TL;DR:
In his excellent blog post, Matt Swain described the implementation of compound similarity searches in MongoDB. Unfortunately, Matt's approach had suboptimal (polynomial) time complexity with respect to decreasing similarity thresholds, which renders unsuitable for production environments. In this article, we improve on the method by enhancing it with Locality Sensitive Hashing algorithm, which significantly reduces query time and outperforms RDKit PostgreSQL cartridge.

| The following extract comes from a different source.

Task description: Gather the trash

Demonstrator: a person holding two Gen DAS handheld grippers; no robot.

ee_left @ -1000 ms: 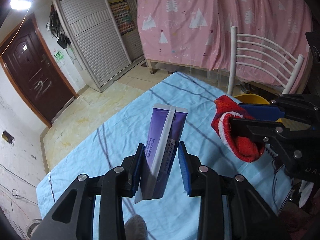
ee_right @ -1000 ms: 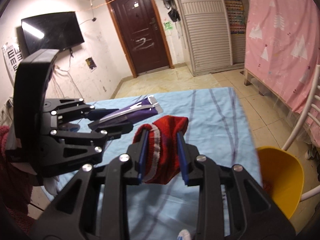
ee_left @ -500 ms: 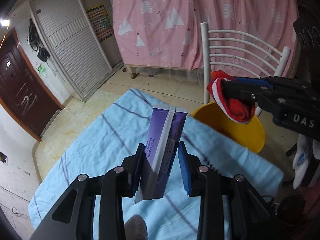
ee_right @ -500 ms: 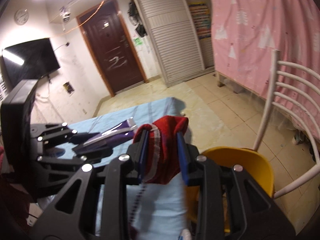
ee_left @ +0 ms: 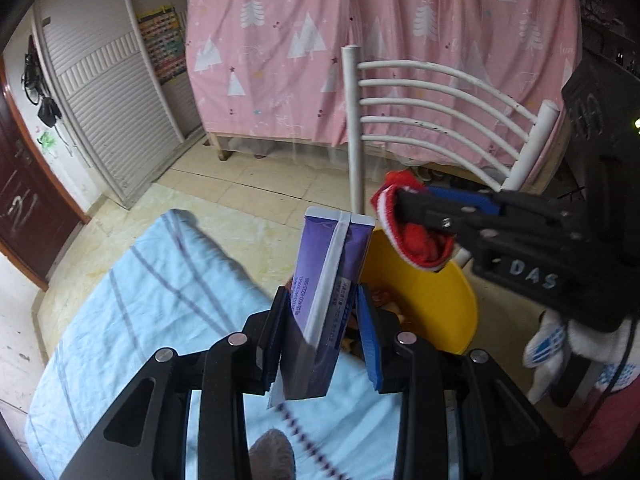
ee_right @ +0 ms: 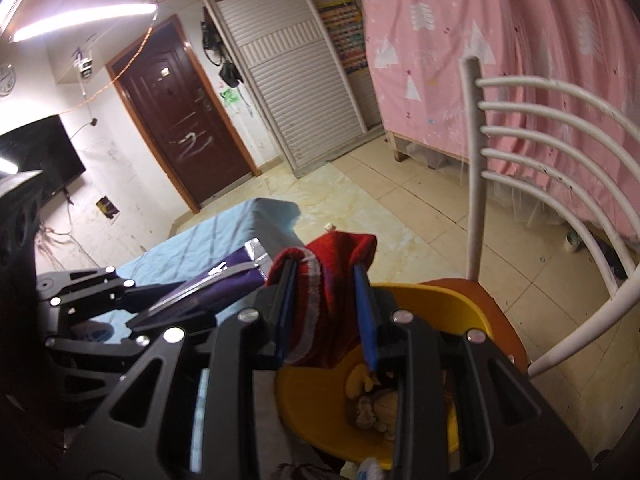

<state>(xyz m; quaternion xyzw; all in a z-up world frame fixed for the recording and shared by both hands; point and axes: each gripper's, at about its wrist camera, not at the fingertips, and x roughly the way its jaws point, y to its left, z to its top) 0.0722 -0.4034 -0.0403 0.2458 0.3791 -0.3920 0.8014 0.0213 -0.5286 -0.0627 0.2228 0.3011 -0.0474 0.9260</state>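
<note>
Left hand-held gripper [ee_left: 323, 330]: tilted steeply downward, clamped on purple tube [ee_left: 329, 280], over worktop [ee_left: 160, 300] edge beside yellow bin [ee_left: 440, 300]. Right hand-held gripper [ee_right: 326, 316]: angled down, gripping red sock [ee_right: 324, 280] above the bin on chair [ee_right: 500, 312].

Below my right jaws the yellow bin [ee_right: 460, 304] is gaping open; scraps are filling only its bottom. Just beyond, the white chair back [ee_right: 560, 168] is blocking passage.
</note>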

myChEMBL 21 - NoSQL edition
Given that NoSQL technologies applied to computational chemistry and cheminformatics are gaining traction and popularity, we decided to include a taster in future myChEMBL releases. Two especially appealing technologies are Neo4j and MongoDB. The former is a graph database and the latter is a BSON document storage. We would like to provide IPython notebook-based tutorials explaining how to use this software to deal with common cheminformatics problems.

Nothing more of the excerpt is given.